[The task] Repeat verbatim what the listing holds, but not its pictures.

[Information supplied]
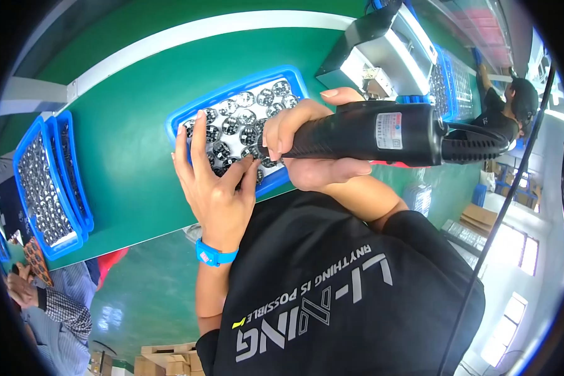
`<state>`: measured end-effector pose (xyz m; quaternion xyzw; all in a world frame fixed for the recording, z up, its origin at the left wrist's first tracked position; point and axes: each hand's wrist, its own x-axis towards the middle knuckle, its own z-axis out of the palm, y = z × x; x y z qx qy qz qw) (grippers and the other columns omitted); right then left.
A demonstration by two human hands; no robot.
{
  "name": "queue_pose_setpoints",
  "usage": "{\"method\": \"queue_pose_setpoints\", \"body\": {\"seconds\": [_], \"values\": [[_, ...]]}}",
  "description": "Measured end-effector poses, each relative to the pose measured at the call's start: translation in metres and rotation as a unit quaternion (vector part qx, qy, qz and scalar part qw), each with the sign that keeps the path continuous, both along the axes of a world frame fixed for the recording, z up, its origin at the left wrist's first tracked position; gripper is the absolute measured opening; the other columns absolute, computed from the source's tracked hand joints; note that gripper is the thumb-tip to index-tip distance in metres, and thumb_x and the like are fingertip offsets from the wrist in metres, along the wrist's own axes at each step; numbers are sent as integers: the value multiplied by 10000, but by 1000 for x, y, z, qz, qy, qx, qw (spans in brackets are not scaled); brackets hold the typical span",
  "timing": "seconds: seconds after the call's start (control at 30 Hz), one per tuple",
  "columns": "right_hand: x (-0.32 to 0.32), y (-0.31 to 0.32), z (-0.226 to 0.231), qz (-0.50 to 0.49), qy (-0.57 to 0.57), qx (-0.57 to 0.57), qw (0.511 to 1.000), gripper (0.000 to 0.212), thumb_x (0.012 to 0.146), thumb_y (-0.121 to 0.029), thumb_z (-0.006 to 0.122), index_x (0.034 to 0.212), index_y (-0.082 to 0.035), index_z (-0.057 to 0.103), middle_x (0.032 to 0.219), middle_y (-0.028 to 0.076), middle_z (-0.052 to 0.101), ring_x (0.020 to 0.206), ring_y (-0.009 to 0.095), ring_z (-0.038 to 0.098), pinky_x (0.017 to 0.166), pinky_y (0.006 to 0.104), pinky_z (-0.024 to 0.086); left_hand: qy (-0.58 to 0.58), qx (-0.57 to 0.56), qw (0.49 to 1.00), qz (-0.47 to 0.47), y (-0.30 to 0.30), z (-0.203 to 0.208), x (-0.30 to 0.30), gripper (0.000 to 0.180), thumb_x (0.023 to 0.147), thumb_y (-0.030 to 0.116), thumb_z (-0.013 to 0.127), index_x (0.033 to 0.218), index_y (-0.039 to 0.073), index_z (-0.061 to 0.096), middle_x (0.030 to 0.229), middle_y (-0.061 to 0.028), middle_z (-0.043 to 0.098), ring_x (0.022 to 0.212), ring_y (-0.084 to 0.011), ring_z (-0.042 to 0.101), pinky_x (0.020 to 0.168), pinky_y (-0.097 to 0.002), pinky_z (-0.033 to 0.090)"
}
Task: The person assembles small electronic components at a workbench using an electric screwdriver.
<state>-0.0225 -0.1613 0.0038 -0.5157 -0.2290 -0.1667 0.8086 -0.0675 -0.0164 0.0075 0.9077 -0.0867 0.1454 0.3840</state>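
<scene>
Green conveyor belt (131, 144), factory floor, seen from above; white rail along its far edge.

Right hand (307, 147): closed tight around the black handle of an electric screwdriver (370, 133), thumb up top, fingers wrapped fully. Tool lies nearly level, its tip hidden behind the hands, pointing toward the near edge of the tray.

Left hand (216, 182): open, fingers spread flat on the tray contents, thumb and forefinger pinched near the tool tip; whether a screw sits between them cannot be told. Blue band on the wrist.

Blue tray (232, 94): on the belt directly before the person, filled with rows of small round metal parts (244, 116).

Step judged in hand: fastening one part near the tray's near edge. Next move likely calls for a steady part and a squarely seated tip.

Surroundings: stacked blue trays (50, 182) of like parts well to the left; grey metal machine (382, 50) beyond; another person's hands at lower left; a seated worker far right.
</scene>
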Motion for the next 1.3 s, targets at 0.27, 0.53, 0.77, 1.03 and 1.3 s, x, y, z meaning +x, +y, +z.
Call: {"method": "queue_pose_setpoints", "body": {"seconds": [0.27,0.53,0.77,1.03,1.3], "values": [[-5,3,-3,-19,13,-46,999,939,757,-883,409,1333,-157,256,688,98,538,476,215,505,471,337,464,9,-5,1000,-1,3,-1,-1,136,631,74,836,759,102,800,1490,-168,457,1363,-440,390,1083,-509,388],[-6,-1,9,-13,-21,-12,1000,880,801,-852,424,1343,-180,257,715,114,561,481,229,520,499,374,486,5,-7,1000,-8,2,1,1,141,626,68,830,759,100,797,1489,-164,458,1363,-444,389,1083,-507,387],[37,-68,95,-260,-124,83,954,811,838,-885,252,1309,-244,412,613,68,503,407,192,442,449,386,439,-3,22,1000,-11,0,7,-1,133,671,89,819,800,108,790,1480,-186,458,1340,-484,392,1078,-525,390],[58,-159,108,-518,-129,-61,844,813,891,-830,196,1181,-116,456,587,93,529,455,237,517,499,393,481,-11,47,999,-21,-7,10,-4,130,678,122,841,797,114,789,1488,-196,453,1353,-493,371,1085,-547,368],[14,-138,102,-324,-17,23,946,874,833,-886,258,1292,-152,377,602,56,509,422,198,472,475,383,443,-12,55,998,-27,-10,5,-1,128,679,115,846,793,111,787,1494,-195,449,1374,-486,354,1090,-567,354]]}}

[Problem solution]
`<state>`: measured end-effector pose (xyz m; quaternion xyzw; all in a world frame fixed for the recording, z up, its origin at the left wrist's first tracked position; point and axes: each hand's wrist, its own x-axis towards the middle knuckle, its own z-axis out of the palm, y = z × x; x y z qx qy qz qw) (grippers and the other columns omitted); right then left.
A demonstration by two human hands; no robot.
{
  "name": "queue_pose_setpoints",
  "usage": "{\"method\": \"queue_pose_setpoints\", \"body\": {\"seconds\": [_], \"values\": [[_, ...]]}}",
  "description": "Measured end-effector poses, each relative to the pose measured at the call's start: translation in metres and rotation as a unit quaternion (vector part qx, qy, qz and scalar part qw), each with the sign that keeps the path continuous, both along the axes of a world frame fixed for the recording, z up, its origin at the left wrist's first tracked position; gripper is the absolute measured opening; the other columns absolute, computed from the source's tracked hand joints; note that gripper is the thumb-tip to index-tip distance in metres, and thumb_x and the like are fingertip offsets from the wrist in metres, along the wrist's own axes at each step; numbers are sent as integers: the value multiplied by 10000, but by 1000 for x, y, z, qz, qy, qx, qw (spans in brackets are not scaled); brackets hold the typical span",
  "timing": "seconds: seconds after the call's start (control at 30 Hz), one per tuple",
  "columns": "right_hand: x (-0.32 to 0.32), y (-0.31 to 0.32), z (-0.226 to 0.231), qz (-0.50 to 0.49), qy (-0.57 to 0.57), qx (-0.57 to 0.57), qw (0.511 to 1.000), gripper (0.000 to 0.212), thumb_x (0.012 to 0.146), thumb_y (-0.121 to 0.029), thumb_z (-0.006 to 0.122), index_x (0.034 to 0.212), index_y (-0.082 to 0.035), index_z (-0.057 to 0.103), middle_x (0.032 to 0.219), middle_y (-0.028 to 0.076), middle_z (-0.052 to 0.101), ring_x (0.020 to 0.206), ring_y (-0.009 to 0.095), ring_z (-0.038 to 0.098), pinky_x (0.017 to 0.166), pinky_y (0.006 to 0.104), pinky_z (-0.024 to 0.086); left_hand: qy (-0.58 to 0.58), qx (-0.57 to 0.56), qw (0.49 to 1.00), qz (-0.47 to 0.47), y (-0.30 to 0.30), z (-0.203 to 0.208), x (-0.30 to 0.30), gripper (0.000 to 0.180), thumb_x (0.023 to 0.147), thumb_y (-0.030 to 0.116), thumb_z (-0.013 to 0.127), index_x (0.033 to 0.218), index_y (-0.039 to 0.073), index_z (-0.061 to 0.096), middle_x (0.030 to 0.229), middle_y (-0.061 to 0.028), middle_z (-0.043 to 0.098), ring_x (0.022 to 0.212), ring_y (-0.084 to 0.011), ring_z (-0.042 to 0.101), pinky_x (0.020 to 0.168), pinky_y (-0.097 to 0.002), pinky_z (-0.033 to 0.090)"
}
Task: The person assembles small electronic components at a workbench using an electric screwdriver.
<state>-0.0225 -0.1613 0.0038 -0.5157 -0.2290 -0.1667 0.8086 -0.0675 -0.0164 0.0075 0.9077 -0.0867 0.1454 0.3840</state>
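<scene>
Green conveyor belt (131, 144), factory floor, seen from above; white rail along its far edge.

Right hand (307, 147): closed tight around the black handle of an electric screwdriver (370, 133), thumb up top, fingers wrapped fully. Tool lies nearly level, its tip hidden behind the hands, pointing toward the near edge of the tray.

Left hand (216, 182): open, fingers spread flat on the tray contents, thumb and forefinger pinched near the tool tip; whether a screw sits between them cannot be told. Blue band on the wrist.

Blue tray (232, 94): on the belt directly before the person, filled with rows of small round metal parts (244, 116).

Step judged in hand: fastening one part near the tray's near edge. Next move likely calls for a steady part and a squarely seated tip.

Surroundings: stacked blue trays (50, 182) of like parts well to the left; grey metal machine (382, 50) beyond; another person's hands at lower left; a seated worker far right.
</scene>
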Motion for the next 1.3 s, targets at 0.27, 0.53, 0.77, 1.03 and 1.3 s, x, y, z meaning +x, +y, +z.
Call: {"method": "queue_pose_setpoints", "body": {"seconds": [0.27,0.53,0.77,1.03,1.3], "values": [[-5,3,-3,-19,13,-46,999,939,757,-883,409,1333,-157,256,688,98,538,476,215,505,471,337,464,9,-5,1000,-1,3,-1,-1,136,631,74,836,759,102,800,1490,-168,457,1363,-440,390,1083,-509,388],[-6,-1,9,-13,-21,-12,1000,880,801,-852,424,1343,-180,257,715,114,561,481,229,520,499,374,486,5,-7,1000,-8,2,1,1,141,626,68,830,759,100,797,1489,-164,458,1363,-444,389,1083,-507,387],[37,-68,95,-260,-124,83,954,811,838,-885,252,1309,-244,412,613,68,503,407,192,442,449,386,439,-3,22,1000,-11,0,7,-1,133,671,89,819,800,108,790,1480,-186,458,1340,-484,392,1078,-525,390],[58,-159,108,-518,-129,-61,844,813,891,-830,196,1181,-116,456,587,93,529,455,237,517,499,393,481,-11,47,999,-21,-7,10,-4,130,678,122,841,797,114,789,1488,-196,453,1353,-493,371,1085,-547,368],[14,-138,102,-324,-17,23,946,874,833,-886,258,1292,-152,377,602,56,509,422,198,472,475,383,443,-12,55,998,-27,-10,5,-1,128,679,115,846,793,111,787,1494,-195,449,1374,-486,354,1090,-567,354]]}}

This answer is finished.